As part of my descent into multiprocessor & timing madness I’ve needed a repeatable characterization of behavior. Using these lovelies I have have screwed together something of a minimally viable EEG, XR stream and audio buffer “timing-friendlyish” characterization bench. 👀

  • quickchpl Hey look, this cool person named Jess Sullivan wrote this handy library for property-based testing in Chapel language, how else would I structure timing invariants?
  • Dhall for typed evidence records (go read Gabby’s blog)
  • Nix for hermetic compiler sourcing, of course ^w^

It needs Chapel Lang

HostNumaProbe

HostNumaTiming

TimingProofs

TestTimingProofs

TestHostNumaTiming

quickchpl

Probing

HostNumaProbe.chpl partitions synthetic channel data across NUMA nodes, then measures serial versus parallel reduction:

use Time;
use HostNumaTiming;
use TimingProofs;

config const numChannels = 100;
config const numSamples = 250 * 10;
config const sampleRateHz = 250;
config const partitions = 2;

The config const declarations are Chapel’s mechanism for runtime-configurable parameters — compile once, vary at invocation. 250 * 10 samples at 250 Hz gives a 10-second synthetic EEG window.

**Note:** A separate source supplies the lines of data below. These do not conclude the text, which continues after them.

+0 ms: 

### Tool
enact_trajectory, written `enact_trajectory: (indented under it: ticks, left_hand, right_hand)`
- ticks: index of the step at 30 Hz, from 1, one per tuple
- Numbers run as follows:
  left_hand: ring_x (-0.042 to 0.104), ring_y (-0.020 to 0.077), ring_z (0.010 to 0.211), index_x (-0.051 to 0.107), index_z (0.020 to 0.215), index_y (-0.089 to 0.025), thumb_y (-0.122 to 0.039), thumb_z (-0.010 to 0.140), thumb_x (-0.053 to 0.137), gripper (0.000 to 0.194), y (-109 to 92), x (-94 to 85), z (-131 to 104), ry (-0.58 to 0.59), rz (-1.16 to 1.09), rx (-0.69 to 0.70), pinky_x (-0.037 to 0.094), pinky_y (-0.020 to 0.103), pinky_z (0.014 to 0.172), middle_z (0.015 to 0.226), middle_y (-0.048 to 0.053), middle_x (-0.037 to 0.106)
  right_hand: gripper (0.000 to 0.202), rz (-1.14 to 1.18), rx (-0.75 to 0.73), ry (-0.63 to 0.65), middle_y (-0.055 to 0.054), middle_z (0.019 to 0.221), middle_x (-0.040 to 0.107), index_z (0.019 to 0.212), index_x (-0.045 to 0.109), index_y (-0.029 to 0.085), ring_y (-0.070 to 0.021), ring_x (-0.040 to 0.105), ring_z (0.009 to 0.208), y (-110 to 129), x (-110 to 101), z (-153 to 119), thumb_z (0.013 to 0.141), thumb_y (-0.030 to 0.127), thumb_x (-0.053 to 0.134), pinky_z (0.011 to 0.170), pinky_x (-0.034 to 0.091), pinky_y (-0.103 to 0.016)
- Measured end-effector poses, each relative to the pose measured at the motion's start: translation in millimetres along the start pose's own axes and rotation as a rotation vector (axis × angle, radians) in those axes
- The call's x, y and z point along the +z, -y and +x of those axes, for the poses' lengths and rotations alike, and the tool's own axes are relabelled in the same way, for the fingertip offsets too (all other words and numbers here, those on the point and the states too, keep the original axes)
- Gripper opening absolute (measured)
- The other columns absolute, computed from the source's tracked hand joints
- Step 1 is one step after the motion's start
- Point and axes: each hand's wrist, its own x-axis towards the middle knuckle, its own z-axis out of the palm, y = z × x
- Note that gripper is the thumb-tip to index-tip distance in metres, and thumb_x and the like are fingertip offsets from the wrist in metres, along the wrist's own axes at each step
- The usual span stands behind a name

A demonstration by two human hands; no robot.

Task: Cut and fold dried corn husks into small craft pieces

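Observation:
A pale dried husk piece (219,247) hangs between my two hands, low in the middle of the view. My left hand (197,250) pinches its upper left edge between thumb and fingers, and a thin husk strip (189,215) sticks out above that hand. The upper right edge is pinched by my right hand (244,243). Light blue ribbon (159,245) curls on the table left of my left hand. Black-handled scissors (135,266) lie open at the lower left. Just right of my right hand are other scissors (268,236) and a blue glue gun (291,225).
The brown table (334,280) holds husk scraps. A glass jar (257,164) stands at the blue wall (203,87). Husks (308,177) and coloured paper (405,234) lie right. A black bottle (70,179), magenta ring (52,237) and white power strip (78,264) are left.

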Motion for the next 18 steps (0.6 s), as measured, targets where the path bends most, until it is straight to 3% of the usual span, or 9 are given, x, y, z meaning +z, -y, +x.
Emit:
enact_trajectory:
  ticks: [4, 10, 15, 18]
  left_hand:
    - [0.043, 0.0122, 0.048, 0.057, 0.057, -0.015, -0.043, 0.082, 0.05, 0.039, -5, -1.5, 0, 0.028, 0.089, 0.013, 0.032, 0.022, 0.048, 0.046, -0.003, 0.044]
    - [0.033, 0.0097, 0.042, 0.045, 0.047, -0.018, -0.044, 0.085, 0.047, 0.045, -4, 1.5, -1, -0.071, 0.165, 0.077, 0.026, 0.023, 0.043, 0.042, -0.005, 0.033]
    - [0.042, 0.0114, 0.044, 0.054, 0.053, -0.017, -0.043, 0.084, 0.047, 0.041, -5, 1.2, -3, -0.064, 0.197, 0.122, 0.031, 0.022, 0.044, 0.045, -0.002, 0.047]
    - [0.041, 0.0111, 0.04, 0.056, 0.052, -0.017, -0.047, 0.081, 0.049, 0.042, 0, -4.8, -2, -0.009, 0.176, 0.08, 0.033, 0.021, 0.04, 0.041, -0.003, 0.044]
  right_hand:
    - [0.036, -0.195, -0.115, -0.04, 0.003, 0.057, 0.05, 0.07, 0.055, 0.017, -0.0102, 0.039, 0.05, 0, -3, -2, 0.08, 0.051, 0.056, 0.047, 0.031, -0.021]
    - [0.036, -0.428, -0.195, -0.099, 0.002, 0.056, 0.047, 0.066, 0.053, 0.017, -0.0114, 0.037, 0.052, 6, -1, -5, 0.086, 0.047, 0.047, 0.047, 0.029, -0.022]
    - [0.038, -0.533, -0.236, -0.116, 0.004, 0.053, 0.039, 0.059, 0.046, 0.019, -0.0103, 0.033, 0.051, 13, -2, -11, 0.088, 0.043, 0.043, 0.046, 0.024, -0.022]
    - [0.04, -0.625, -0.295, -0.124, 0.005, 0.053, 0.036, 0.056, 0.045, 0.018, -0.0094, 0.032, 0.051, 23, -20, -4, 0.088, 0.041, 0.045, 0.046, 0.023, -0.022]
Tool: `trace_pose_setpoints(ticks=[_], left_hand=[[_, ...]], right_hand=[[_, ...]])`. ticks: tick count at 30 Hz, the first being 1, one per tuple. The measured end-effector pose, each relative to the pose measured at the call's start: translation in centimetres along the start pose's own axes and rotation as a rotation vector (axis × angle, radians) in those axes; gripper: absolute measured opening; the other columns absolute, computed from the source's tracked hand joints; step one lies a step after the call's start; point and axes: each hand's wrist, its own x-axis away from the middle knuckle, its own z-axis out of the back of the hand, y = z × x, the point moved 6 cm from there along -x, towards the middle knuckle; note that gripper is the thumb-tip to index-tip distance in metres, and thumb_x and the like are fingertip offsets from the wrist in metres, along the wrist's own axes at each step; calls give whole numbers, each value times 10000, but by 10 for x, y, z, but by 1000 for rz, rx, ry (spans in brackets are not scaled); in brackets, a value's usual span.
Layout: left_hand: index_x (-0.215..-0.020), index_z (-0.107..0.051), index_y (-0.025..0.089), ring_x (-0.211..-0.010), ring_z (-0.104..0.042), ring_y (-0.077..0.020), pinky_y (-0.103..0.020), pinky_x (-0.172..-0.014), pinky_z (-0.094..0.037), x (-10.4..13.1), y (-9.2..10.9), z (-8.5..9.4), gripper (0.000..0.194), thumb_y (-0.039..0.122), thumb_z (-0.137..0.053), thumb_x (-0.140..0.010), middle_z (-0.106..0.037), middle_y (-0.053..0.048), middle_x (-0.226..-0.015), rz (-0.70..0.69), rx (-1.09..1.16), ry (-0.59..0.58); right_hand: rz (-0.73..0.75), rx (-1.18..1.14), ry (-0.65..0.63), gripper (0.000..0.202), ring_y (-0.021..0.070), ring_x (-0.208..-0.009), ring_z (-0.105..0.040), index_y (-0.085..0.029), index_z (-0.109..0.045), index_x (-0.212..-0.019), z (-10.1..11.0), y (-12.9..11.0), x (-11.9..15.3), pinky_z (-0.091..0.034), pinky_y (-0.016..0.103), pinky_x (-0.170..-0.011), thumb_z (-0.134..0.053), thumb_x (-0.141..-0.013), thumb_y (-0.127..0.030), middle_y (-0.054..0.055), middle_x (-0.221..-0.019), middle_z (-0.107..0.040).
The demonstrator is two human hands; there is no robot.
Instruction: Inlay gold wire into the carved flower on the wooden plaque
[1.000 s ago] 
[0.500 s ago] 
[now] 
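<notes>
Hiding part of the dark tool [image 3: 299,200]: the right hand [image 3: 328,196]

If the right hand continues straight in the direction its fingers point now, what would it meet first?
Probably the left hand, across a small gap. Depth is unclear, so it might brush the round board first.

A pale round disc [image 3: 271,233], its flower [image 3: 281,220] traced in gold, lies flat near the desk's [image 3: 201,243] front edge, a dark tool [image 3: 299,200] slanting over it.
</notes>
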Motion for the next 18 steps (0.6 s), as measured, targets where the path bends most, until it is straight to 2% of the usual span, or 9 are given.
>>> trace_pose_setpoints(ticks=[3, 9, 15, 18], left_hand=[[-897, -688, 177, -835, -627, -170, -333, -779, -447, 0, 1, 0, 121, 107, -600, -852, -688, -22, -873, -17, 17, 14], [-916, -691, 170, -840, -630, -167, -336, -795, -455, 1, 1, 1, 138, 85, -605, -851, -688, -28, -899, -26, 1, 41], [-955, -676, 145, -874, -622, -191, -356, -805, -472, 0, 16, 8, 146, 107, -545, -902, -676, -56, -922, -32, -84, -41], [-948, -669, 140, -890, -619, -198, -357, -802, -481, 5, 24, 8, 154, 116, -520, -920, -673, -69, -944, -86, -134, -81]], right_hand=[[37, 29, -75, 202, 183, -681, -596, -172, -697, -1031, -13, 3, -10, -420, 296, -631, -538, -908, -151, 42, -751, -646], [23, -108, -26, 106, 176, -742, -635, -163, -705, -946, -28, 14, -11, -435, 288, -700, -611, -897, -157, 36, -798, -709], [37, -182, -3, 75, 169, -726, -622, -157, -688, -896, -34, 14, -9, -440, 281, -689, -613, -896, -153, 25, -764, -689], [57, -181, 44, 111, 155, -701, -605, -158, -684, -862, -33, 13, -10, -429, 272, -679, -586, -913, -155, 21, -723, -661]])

Data generation uses forall to distribute across cores:

var data: [0..<numChannels, 0..<numSamples] real;
forall ch in 0..<numChannels {
  const signal = syntheticSignal(numSamples, ch);
  for s in 0..<numSamples do
    data[ch, s] = signal[s];
}

The timing surface is a serial/parallel comparison. Serial is a single-threaded nested loop; parallel distributes the outer loop via forall:

var serialTimer = new stopwatch();
serialTimer.start();
var serialTotal: real = 0.0;
for ch in 0..<numChannels {
  for s in 0..<numSamples do
    serialTotal += abs(data[ch, s]);
}
serialTimer.stop();

var parallelTimer = new stopwatch();
parallelTimer.start();
var channelTotals: [0..<numChannels] real;
forall ch in 0..<numChannels {
  var total: real = 0.0;
  for s in 0..<numSamples do
    total += abs(data[ch, s]);
  channelTotals[ch] = total;
}

Chapel’s forall is not #pragma omp parallel for. It is a first-class parallel iterator that the compiler can map to the locale model’s task layer. Under the flat locale model (CHPL_LOCALE_MODEL=flat), all 32 threads share one locale, and forall distributes across task-parallel threads. Under a NUMA-aware locale model, channel partitions can be aligned to socket-local memory.

The type surface

The core types in HostNumaTiming.chpl:

record Partition {
  var start: int;
  var count: int;
}

record TimingStats {
  var minSeconds: real;
  var maxSeconds: real;
  var meanSeconds: real;
  var samples: int;
}

partitionChannels distributes channels across partitions with remainder handling:

proc partitionChannels(numChannels: int, partitions: int): [0..<partitions] Partition {
  var parts: [0..<partitions] Partition;
  const base = numChannels / partitions;
  const remainder = numChannels % partitions;
  var offset = 0;
  for i in 0..<partitions {
    const count = base + (if i < remainder then 1 else 0);
    parts[i] = new Partition(start = offset, count = count);
    offset += count;
  }
  return parts;
}

The conformance predicate in TimingProofs.chpl:

record TimingBudget {
  var targetPeriodSeconds: real;
  var maxJitterSeconds: real;
  var maxLatencySeconds: real;
}

proc timingConforms(intervals: list(real), budget: TimingBudget): bool {
  if budget.targetPeriodSeconds < 0.0 then return false;
  if budget.maxJitterSeconds < 0.0 then return false;
  if budget.maxLatencySeconds < 0.0 then return false;
  if intervals.size == 0 then return true;
  return maxAbsDeviation(intervals, budget.targetPeriodSeconds)
           <= budget.maxJitterSeconds + 1e-12
      && worstCase(intervals) <= budget.maxLatencySeconds + 1e-12;
}

This is the kind of predicate that benefits from PBT: the 1e-12 epsilon, the edge cases around empty intervals and negative budgets, the interaction between max-deviation and worst-case constraints.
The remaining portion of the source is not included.